Вызвали моего сокамерника, который сидел за валюту, и сказали, что его могут расстрелять, если он не раскается и не выдаст то, что уворовал у народа.
А вот теперь Березовский и Гусинский открыто имеют в своих руках то, что наворовали у народа, а им дают спокойно скрыться за границу.
Сокамерник был очень взволнован и в тот же день стал писать покаянное письмо.
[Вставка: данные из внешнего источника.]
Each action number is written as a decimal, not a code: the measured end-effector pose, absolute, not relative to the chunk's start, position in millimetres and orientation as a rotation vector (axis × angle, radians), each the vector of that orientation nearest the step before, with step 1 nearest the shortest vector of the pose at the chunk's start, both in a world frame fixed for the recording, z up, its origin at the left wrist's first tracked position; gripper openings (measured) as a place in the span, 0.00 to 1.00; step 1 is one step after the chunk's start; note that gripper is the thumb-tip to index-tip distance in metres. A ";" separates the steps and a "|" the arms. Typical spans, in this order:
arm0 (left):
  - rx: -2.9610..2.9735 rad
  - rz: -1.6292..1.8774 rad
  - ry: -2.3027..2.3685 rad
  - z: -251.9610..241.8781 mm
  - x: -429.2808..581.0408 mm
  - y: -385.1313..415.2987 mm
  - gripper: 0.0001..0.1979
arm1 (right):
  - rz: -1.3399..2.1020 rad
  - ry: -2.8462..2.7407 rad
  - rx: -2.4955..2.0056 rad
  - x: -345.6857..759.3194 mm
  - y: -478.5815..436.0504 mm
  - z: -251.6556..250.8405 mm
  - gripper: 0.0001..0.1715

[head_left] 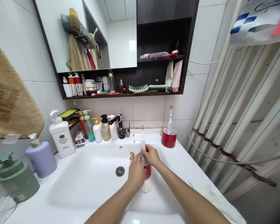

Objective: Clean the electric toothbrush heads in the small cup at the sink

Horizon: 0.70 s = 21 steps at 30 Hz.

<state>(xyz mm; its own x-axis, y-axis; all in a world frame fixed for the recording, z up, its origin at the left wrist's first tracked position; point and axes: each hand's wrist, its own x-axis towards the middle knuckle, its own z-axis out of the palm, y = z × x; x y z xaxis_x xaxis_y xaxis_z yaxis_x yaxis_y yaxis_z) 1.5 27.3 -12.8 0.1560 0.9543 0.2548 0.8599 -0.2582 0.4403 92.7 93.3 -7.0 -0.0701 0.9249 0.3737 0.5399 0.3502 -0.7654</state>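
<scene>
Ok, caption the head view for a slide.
Right hand on a pale toothbrush, left hand at a red cup, over a white sink.

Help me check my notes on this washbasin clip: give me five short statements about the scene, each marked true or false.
1. The right hand has its fingers on a toothbrush whose head points up. True.
2. The left hand rests on the faucet. False: the left hand is at a red cup, apart from the faucet.
3. A second red cup has a second toothbrush standing in it. True.
4. The green hairbrush lies in the basin. False: the green hairbrush lies on the cabinet's lower shelf.
5. The faucet is black. True.
</scene>
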 end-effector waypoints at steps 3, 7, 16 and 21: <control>2.169 0.740 1.792 -16.9 -2.0 18.0 0.12 | 0.576 -1.750 -1.294 86.8 82.6 -9.1 0.11; 2.092 0.805 1.765 -19.0 -1.0 13.4 0.12 | 0.588 -1.737 -1.259 84.4 71.6 -5.2 0.12; 1.820 1.151 1.582 -6.3 -18.9 5.7 0.13 | 0.660 -1.523 -1.031 99.1 49.4 57.5 0.16; 1.472 1.141 1.258 4.1 -14.7 -7.1 0.24 | 1.250 -1.416 -0.817 90.1 15.4 49.8 0.12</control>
Его вскоре вызвали, приняли письмо и сказали: хорошо, что написал.
— Вам тоже советую последовать моему примеру, — сказал он мне.
Я сначала не согласился, а потом, как завороженный, сел писать покаянное письмо.
Вот по поводу этого и хотел со мной встретиться начальник моего следователя.
Меня ввели, я робко прохожу,… и вдруг встает человек средних лет, худенький, приветливо улыбается, протягивает мне руку. Здоровается, поздравляет меня с праздником. Что это такое, думаю, неужели и в тюрьме бывает просвет?
Начальник, назовем его Т., говорит:
— Вы стали на верный пусть, с него вам сходить нельзя, зачем вам томиться в этих тесных стенах?
За ним поздоровался со мной за руку и мой следоаатель, а до этого у нас было что-то непонятное и тяжелое. Я думал, чем все это может кончиться?
Камень спадает с груди, становится легче дышать.
— Вы должны написать, что становитесь
на путь исправления.Диктуют мне, и я пишу.
— Долго мы вас держать не будем, идите, отдыхайте.
— А с каким праздником вы меня поздравляли? — спрашиваю я, осмелев, думая, что с днем моего Ангела.
— Ну, и с днем Ангела, и с Днем Советской Армии, вы теперь советский человек, зачем вам бороться со своим правительством? Служите в Церкви — это ваша обязанность.
В камеру пришел я окрыленный.
— Ну как? — спрашивает сокамерник.
Рассказываю.
— Поздравили? Ну, значит, жди освобождения.
Несколько дней на следствие не вызывают, отдыхаю. Сокамерника вызывают каждый день. Требуют возврата денег.
* * *
Потом снова вызывают и меня. Обычный ход следствия продолжается. Так, чтобы просто освободили, вероятно, и думать не следует. Приносят материал из экспертизы, записывают на магнитофон мою речь, обстановка нагнетается, я в недоумении.
Следователь утешает:
— Ну что вы, Дмитрий Сергеевич, все в жизни может быть, не надо только унывать. А освобождаться не так просто. Освободитесь...… Это я вам говорю как ваш друг.
Я этому не верил, думал — обманывают. Даже пошли мысли: а могут и расстрелять. Но расстрел, когда я стоял на своем — одно, а расстрел, когда я сломался, раскаялся — это другое.
За окном шумел нудный и назойливый дождик, следователь сострадательно, как я сейчас вижу, смотрел на меня, а я на него не смотрел. Не хотел отвечать на вопросы.
— Ну что вы, Дмитрий Сергеевич, разве так можно? Ну ладно, на этом закончим, идите отдохните.
— Ну как? — встречает меня сокамерник.
— Как? Обманывают…...
— Не может быть, это вы судите по прошлому. Теперь они не такие.
Несколько дней снова не вызывают на следствие, и вдруг приходят в камеру (не следователи) и спрашивают:
— Какой размер вашего костюма?
Я пожал плечами.
— Не знаю, — в самом деле не знал, так как мне всегда костюм покупала моя жена. Правда, как-то покупали с ней вместе, я ходил на примерку, но этот костюм я ни разу не надевал, что-то около тридцати лет прошло. Предлагал своему сыну, но он большего роста, чем я.
— Ну, что? — каким-то укоряющим голосом говорил сокамерник: — Чья правда?
Я качал головой:
— Когда выйду отсюда, тогда скажу, что освободили, а сейчас не могу.
* * *
В то утро заиграло радио, чего никогда не бывало, запели Гимн Советского Союза.
Сразу после подъема пришли за мной, я думал, просто для какого-то разговора, и не простился с сокамерником, он как-то непонятно смотрел на меня: завидовал моему освобождению или просто изучал психологически. Как впоследствии мне объяснили знающие — он был подсажен ко мне.
Собралось все начальство, следователь, и начальник следователя, и начальник начальника.
Я как-то не то от радости, не то от волнения сказал, что я написал басню. Одну я уже им читал, посвященную моему следователю.